American Singer, Songwriter and Activist. Seeger’s interest in music began early. His father Charles, was a musicologist and his mother Constance, was a violin teacher; both were on the faculty of the Juilliard School of Music. He learned banjo, ukulele, and guitar by his teens and became interested in American folk-music when he was 16. He began working with noted folk archivist and field recorder Alan Lomax before traveling around the country learning rural music.
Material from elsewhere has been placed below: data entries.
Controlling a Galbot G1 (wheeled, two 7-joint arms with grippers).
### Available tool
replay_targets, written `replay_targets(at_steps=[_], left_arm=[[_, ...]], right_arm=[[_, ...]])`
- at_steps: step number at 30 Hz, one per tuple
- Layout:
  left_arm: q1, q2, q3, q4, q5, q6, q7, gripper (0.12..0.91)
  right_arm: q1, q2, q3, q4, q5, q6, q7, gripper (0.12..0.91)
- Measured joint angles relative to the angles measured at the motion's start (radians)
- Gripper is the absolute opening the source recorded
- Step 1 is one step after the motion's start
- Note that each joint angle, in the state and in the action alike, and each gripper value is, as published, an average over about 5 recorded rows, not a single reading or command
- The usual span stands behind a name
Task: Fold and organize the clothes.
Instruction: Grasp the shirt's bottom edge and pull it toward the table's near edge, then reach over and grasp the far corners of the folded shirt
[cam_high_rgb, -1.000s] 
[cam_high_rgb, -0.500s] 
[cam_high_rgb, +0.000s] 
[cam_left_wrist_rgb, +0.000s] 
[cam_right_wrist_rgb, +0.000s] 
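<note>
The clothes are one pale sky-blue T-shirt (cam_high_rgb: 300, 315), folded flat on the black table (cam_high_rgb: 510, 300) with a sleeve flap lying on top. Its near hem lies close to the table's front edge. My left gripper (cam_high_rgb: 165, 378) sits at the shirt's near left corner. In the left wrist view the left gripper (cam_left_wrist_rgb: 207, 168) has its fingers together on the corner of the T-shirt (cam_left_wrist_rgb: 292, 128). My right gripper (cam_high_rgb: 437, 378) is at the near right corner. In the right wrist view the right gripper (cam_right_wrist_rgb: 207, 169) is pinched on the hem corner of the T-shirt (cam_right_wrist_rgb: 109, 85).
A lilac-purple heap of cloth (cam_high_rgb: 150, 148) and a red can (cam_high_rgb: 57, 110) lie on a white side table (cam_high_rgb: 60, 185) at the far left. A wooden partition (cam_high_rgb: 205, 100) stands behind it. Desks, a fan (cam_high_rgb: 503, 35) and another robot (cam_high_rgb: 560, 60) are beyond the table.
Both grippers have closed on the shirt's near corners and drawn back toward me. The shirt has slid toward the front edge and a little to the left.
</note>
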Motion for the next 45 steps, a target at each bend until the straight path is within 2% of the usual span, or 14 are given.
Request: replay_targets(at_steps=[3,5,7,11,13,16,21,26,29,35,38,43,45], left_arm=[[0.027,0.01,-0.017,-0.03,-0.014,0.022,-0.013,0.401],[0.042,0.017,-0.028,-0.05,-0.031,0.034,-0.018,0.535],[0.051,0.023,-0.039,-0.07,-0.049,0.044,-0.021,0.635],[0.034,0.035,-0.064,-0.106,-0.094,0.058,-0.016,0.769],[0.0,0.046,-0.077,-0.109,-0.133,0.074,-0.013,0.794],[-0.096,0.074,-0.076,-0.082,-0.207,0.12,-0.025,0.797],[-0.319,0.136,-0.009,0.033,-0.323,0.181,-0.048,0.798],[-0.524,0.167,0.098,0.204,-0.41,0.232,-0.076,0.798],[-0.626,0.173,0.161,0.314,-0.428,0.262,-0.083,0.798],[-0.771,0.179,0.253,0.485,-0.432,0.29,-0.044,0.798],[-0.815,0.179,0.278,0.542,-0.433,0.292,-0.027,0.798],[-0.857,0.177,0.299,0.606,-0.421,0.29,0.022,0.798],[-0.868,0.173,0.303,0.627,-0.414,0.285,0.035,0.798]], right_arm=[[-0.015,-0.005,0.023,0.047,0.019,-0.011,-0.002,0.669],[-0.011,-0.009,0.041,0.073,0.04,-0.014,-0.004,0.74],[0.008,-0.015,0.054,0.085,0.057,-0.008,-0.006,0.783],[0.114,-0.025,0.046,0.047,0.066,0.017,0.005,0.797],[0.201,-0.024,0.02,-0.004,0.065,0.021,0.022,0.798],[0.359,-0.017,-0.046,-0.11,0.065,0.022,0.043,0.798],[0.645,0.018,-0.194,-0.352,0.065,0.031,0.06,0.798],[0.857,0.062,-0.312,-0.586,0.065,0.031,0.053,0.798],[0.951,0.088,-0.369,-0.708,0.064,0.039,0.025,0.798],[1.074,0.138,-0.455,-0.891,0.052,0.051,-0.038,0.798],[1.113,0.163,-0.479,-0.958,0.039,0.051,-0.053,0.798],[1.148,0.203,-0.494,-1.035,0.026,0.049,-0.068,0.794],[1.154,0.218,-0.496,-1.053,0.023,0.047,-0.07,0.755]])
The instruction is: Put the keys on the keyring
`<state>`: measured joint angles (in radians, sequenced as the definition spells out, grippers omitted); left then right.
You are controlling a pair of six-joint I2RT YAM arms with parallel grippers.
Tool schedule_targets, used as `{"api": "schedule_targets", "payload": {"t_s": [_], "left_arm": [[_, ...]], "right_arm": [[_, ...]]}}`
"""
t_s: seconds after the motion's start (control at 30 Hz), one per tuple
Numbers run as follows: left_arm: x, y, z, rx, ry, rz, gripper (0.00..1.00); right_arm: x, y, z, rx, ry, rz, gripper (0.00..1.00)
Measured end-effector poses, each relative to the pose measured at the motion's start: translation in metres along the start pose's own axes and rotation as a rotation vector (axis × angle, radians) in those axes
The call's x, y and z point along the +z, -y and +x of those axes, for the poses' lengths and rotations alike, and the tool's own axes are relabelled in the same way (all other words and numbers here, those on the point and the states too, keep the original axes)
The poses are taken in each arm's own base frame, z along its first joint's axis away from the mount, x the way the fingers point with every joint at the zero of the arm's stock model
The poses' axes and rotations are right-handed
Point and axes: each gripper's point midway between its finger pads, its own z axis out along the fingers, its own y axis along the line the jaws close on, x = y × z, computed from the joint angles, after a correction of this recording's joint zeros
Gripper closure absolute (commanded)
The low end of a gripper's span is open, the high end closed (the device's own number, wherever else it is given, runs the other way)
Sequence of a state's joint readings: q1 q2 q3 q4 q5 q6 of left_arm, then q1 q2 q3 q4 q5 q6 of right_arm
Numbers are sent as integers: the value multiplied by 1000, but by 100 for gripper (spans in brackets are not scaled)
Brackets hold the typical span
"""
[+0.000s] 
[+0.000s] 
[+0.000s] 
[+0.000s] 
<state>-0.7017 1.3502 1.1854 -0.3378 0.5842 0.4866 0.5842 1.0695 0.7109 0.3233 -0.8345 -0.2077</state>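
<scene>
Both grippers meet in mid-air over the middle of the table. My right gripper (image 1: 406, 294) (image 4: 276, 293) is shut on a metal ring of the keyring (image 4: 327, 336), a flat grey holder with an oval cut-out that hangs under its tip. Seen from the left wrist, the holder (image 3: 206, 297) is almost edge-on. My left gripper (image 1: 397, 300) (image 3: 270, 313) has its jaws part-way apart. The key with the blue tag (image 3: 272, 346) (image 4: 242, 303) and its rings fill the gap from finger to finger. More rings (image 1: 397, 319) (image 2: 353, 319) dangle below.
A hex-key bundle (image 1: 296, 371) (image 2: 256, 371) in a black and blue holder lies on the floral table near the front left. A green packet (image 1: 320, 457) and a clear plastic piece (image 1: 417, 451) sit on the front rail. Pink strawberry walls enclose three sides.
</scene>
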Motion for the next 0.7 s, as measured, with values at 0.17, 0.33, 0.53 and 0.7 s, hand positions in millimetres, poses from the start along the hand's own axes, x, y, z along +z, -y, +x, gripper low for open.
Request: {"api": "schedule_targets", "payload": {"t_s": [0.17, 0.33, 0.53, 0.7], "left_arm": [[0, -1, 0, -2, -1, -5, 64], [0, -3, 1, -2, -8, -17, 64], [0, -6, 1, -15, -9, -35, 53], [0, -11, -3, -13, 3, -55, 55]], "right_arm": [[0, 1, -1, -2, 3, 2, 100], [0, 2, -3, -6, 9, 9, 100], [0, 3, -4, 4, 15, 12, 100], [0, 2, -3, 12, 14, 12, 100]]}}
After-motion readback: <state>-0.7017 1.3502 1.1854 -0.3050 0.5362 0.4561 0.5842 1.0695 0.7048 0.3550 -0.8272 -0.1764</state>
He attended Harvard University and served in the army in World War II. In the ’40s, he became a friend and singing associate of Woody Guthrie before forming the Weavers, which became an enormously popular folk quartet that popularized such folk standards as “On Top of Old Smokey” and Lead Belly’s “Goodnight Irene”.  In the ’50s his sympathies with humanitarian socialism led him to be blacklisted by the House UnAmerican Activities Committee, however he continued to perform wherever he could. Seeger recorded for Folkways and signed with John Hammond and Columbia Records in the early 60s. A gifted storyteller and music historian, he brought to his audiences not just the songs but the stories of the people who wrote and first sang them. He wrote a number of folk standards including “If I Had a Hammer” and “Where Have All the Flowers Gone?”. With the arrival of the Vietnam War protests, Seeger was rediscovered by a younger audience and in 1965, the Byrds had a #1 hit with his “Turn! Turn! Turn!”. From the mid ’70s on, he worked regularly with Guthrie’s son Arlo, and crusaded for ecology with the sloop Clearwater, giving concerts along the Hudson River. In 1993, he was honored with the Grammy Lifetime Achievement Award and in 1994, he received the Presidential Medal of the Arts, as well as a Kennedy Award. In 1996, he was inducted into the Rock and Roll Hall of Fame as an early influence and later that year, he released his first new studio album in 17 years. Seeger toured and sung around the world and his music instructional books and records have inspired generations of self-taught musicians and folksingers. He died of natural causes. (Originally published on findagrave.com)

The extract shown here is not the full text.